:: PROBLEM TO SOLVE ::
From the first line of the data below through the line bearing "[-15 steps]", reproduce each line exactly; do not include pictures.

:: DATA BLOCK ::
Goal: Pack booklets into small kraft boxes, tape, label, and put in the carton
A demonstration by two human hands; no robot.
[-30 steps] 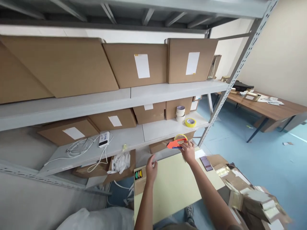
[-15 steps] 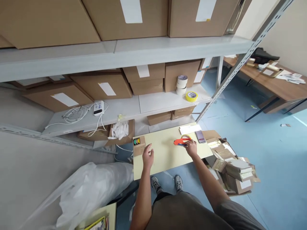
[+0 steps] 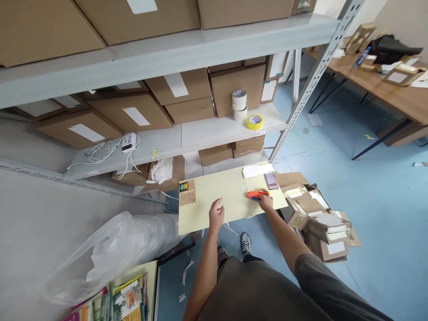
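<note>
My right hand (image 3: 266,203) is closed round the right end of an orange-and-blue tape dispenser (image 3: 256,195), low over the right part of a pale yellow tabletop (image 3: 214,191). A bit of yellow tape roll shows at the dispenser's far side. Whether the dispenser rests on the table I cannot tell. Over the table's front edge, my left hand (image 3: 216,215) is open and holds nothing, its fingers slightly bent and apart. A flat brown cardboard piece (image 3: 187,192) with a coloured print lies at the table's left end. White paper slips (image 3: 257,170) and a purplish packet (image 3: 271,180) lie at the far right.
Grey shelving (image 3: 200,138) behind the table bears cardboard boxes, white tape rolls (image 3: 239,104) and a yellow tape roll (image 3: 254,121). Flattened and small boxes (image 3: 329,227) are heaped on the right. A plastic-wrapped bundle (image 3: 133,240) and books (image 3: 129,298) are at left.
My view has shifted and turned a little to the right. My right hand has lowered the dispenser towards the tabletop. My left hand has moved rightwards, nearer the table's middle.
</note>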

:: EXPECTED ANSWER ::
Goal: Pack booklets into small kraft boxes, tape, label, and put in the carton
A demonstration by two human hands; no robot.
[-30 steps] 
[-15 steps] 

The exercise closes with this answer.